The next thing we want to do is to process the bins in the global bins. For each tile, we will call a ProcessBin() to rasterize the fragments in the bin. Notice that in a tile-based renderer, parallelism happens among tiles, instead of fragments. Processing within a tile is carried out sequentially. Thus, we will call ShadeFragment() to shade a single quad fragment at a time, rather than call ShadeFragments() as was done on the full fragment buffer in the non-tiled implementation.

Frame Buffer Tiles

Instead of writing directly into the frame buffer, we also update the color and depth into the frame buffer. One advantage of a tiled renderer is that an entire frame-buffer tile will fit in cache. For maximum performance we will write results to tile-major frame buffer structure while processing the tile, and then copy the results back out to the renderer’s frame buffer at the end.

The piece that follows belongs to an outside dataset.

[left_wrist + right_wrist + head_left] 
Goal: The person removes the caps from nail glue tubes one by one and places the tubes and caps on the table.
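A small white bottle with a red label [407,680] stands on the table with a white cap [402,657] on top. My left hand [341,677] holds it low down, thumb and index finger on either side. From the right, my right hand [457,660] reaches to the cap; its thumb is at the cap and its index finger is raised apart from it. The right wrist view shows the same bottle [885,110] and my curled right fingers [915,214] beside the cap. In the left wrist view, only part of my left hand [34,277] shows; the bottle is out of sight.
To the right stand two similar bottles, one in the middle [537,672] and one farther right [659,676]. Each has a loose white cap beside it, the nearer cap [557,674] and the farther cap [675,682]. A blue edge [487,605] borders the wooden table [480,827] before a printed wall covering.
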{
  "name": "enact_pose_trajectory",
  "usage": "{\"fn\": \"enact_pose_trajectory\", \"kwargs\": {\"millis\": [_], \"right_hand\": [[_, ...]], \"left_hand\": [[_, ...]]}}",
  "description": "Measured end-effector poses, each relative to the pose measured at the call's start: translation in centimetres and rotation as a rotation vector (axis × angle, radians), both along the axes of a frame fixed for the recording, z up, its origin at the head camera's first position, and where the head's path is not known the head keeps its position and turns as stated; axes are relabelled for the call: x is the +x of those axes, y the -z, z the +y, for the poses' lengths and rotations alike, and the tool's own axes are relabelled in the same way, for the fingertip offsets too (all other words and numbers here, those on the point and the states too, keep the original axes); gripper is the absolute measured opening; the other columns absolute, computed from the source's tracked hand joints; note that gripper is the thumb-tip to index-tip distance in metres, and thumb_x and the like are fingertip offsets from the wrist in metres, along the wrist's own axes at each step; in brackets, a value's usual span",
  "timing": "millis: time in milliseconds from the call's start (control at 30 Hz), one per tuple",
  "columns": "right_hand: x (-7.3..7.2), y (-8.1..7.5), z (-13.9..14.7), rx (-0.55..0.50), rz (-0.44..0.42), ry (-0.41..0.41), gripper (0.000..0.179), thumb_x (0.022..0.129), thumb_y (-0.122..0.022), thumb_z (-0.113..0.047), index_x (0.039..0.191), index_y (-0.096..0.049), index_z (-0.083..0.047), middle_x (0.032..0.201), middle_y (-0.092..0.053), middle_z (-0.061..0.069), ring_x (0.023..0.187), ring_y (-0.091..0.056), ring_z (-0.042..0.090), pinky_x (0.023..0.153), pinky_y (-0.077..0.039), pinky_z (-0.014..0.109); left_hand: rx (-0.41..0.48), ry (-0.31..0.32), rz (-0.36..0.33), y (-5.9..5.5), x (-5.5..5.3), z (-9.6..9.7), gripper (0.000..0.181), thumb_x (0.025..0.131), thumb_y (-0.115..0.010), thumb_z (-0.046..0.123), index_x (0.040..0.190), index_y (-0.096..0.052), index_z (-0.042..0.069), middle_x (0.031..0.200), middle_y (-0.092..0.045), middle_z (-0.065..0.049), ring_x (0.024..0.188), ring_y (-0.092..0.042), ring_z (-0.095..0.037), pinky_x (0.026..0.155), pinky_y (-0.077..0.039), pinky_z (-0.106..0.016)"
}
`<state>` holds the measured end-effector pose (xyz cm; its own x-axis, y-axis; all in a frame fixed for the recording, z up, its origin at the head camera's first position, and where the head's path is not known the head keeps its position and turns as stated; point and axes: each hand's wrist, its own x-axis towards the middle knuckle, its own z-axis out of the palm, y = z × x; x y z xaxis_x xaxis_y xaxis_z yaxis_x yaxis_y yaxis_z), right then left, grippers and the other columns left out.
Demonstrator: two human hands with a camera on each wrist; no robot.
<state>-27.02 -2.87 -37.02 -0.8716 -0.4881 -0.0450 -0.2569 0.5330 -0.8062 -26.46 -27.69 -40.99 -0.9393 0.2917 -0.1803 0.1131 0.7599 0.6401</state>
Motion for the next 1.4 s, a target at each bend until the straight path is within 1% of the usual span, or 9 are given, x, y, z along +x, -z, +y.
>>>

To do this, we will also initialize the tiled frame buffers in the initialization.

Adaptions

Since the rasterization happens at a granularity of quad fragments, the loop runs on triangles in the tile, and loops over each of the four fragments. We will call the RasterizeTriangle() we wrote in Section 3.2, with a region size specified to be the size of the sub-frame buffer for the current tile.
Here are some technical challenges that we may need to solve:

  • Since we directly shade the fragments (instead of shading the fragments in the fragment buffer), we will call ShadeFragment() instead of ShadeFragments(). Looking at the interface of ShadeFragment(), we will need to know which thread handles the triangle being processed. Otherwise, we will use the wrong vertex output buffer or index output buffer.
  • Since we write into tiled frame-buffer, we need to carefully treat the indexing.
  • Specifically, there is a triId parameter in the interface of ShadeFragment() – this is not the member variable in the ProjectedTriangle class. This is the index of the loop when in the BinTriangles() when we binned this triangle.

To solve these issues, we need to carry and propagate these information. To facilitate the processing, we will maintain a vector of BinnedTriangle structs, where the structure keeps the thread ID, the loop index, and the projected triangle.

Finish

After the processing, we will need to write the results back to the frame buffer.